- Directed by: Renata Litvinova
- Written by: Renata Litvinova
- Produced by: Renata Litvinova; Natalya Dubovitskaya; Nadezhda Solovyova;
- Starring: Renata Litvinova; Anton Shagin; Sofya Ernst; Galina Tyunina; Tatyana Piletskaya; Svetlana Khodchenkova; Nikita Kukushkin; Ulyana Dobrovskaya;
- Cinematography: Oleg Lukichyov
- Edited by: Sergey Ivanov; Renata Litvinova;
- Music by: Zemfira
- Production companies: Fond Zapredelye Columbia Pictures
- Distributed by: Sony Pictures Releasing
- Release date: February 6, 2021 (Russia);
- Running time: 122 minutes
- Country: Russia
- Language: Russian
- Box office: ₽77.4 million; $1,182,871;

= The North Wind (film) =

The North Wind (Северный ветер) is a 2021 Russian fantasy drama film directed by Renata Litvinova. It was theatrically released in Russia on February 6, 2021 by Sony Pictures Productions and Releasing (SPPR).

==Plot==
The film takes place on the territory of the Northern Fields during the reign of women of an influential clan. It seemed that they had everything, but suddenly chaos began.

==Production==
Initially, The North Wind was a performance by Renata Litvinova, a directorial debut at the Moscow Art Theater. A.P. Chekhov. Renata gave her play the "real phantasmagoria" genre, which premiered on May 22, 2017. The plot of the performance was somewhat different from the film. On the stage of the Moscow Art Theater, a large Soviet family, whose diamonds are buried somewhere in the garden, celebrates thirteen new years at once, which are replaced one after another.
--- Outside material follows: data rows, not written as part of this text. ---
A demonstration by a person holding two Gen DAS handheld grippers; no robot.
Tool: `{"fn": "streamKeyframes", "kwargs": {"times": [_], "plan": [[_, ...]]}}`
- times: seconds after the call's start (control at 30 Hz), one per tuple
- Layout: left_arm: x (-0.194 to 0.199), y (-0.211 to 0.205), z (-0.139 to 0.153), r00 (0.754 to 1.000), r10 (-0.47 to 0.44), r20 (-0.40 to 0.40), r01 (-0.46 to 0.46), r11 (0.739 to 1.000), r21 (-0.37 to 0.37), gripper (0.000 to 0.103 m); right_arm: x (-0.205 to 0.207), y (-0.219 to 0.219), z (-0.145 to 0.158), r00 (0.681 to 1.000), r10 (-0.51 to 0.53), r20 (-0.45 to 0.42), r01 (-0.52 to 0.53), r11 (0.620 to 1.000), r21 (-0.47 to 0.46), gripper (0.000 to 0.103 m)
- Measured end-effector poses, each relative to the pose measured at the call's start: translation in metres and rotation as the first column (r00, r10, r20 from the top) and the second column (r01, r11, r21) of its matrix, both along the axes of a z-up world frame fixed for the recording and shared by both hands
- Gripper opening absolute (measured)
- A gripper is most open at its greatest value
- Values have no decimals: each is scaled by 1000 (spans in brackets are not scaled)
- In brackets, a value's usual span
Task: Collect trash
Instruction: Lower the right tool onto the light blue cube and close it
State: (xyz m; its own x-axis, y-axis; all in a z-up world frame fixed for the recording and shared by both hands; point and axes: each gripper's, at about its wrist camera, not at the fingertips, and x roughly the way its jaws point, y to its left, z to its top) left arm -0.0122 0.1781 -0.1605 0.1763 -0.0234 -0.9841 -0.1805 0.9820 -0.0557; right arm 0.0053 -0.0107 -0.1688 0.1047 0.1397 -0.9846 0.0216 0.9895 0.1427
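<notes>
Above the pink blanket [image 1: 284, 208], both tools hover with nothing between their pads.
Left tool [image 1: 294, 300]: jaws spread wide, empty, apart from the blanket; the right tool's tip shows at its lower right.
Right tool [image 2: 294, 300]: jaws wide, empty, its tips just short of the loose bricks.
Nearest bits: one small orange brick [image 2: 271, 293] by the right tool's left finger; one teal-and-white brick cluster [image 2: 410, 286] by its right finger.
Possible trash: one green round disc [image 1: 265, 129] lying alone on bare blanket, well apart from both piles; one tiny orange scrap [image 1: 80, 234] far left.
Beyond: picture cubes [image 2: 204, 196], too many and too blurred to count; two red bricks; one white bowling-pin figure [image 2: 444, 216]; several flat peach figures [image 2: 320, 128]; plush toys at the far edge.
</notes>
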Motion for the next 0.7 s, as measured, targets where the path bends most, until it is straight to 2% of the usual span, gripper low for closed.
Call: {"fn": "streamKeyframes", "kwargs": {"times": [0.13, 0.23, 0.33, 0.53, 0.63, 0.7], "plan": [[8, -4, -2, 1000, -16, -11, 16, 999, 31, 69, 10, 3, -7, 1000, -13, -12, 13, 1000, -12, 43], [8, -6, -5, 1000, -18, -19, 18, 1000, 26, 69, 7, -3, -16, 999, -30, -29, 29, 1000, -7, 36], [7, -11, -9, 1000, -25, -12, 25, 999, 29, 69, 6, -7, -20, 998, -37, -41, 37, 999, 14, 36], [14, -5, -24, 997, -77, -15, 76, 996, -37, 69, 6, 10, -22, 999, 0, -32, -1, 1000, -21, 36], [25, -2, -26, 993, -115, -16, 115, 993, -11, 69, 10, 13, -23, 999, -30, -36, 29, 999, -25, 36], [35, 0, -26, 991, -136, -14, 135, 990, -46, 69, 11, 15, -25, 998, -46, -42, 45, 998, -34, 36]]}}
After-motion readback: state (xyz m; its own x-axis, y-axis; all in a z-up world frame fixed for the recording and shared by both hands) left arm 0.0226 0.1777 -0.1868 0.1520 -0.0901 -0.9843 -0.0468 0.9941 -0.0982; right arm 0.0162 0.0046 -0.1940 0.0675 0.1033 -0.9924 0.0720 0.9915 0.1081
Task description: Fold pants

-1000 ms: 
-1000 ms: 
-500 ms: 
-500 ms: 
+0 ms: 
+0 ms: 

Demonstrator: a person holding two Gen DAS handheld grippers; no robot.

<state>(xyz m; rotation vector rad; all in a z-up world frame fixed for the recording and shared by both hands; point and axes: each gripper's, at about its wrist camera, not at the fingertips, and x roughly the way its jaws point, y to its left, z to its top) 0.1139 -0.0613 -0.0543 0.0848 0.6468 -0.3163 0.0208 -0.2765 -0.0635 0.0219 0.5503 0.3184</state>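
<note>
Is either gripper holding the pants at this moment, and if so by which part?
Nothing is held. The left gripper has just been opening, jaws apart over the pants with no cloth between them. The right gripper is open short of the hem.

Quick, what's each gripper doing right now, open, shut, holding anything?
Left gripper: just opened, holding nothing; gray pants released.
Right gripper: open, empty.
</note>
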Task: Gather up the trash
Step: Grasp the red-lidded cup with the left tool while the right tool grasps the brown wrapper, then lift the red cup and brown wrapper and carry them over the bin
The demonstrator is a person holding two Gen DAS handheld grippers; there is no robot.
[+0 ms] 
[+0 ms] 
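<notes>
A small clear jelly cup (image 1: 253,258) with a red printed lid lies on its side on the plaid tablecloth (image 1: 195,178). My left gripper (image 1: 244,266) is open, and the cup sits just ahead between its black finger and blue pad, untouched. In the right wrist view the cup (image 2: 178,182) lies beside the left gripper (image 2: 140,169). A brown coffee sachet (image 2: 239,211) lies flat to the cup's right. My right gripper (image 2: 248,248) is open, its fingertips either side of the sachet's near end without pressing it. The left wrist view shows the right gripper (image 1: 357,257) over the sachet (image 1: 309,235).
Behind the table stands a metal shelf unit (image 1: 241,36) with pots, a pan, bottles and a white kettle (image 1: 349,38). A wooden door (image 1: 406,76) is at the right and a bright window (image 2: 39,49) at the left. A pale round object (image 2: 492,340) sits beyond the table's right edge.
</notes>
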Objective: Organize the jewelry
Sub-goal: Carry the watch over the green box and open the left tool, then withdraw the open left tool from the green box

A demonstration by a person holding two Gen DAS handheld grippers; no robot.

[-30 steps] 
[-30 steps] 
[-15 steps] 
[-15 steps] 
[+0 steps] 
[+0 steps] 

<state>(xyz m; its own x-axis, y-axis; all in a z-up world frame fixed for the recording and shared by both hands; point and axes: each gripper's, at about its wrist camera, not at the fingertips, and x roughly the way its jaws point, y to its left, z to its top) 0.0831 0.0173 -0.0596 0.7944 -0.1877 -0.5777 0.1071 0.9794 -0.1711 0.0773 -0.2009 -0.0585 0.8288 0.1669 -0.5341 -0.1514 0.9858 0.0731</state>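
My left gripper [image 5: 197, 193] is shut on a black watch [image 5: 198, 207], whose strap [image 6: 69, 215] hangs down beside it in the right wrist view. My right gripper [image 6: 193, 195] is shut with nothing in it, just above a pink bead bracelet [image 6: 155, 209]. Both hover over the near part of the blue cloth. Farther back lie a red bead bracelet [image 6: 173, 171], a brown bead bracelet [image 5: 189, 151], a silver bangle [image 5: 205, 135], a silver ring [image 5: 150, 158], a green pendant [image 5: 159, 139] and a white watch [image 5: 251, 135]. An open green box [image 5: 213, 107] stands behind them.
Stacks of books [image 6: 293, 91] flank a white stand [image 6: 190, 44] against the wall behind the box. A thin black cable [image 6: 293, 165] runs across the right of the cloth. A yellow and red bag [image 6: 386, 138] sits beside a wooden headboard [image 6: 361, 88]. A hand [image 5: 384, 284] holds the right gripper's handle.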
In December 2018, Renata Litvinova gave a large-scale interview to Vogue Russia magazine and starred in a video for their YouTube channel. In it, she talked about filming the film and her own feelings from her work:

In general, for me this film is my personal blockbuster. Giant set, many actors with outstanding roles in perspective. I have never filmed a family saga - fantasy, costumed, fabulous, like from my dream. And in the theater it was chamber - like a rehearsal before a big movie. We didn't even have a production designer, that's how we all treated the project as an experiment. Full decorations - just a table, chairs, a tree and a window. Zemfira replaced the scenery with her music. Roma Litvinov (ru) also wrote ambiences - this is the most important part of the performance - the atmosphere of the northern house!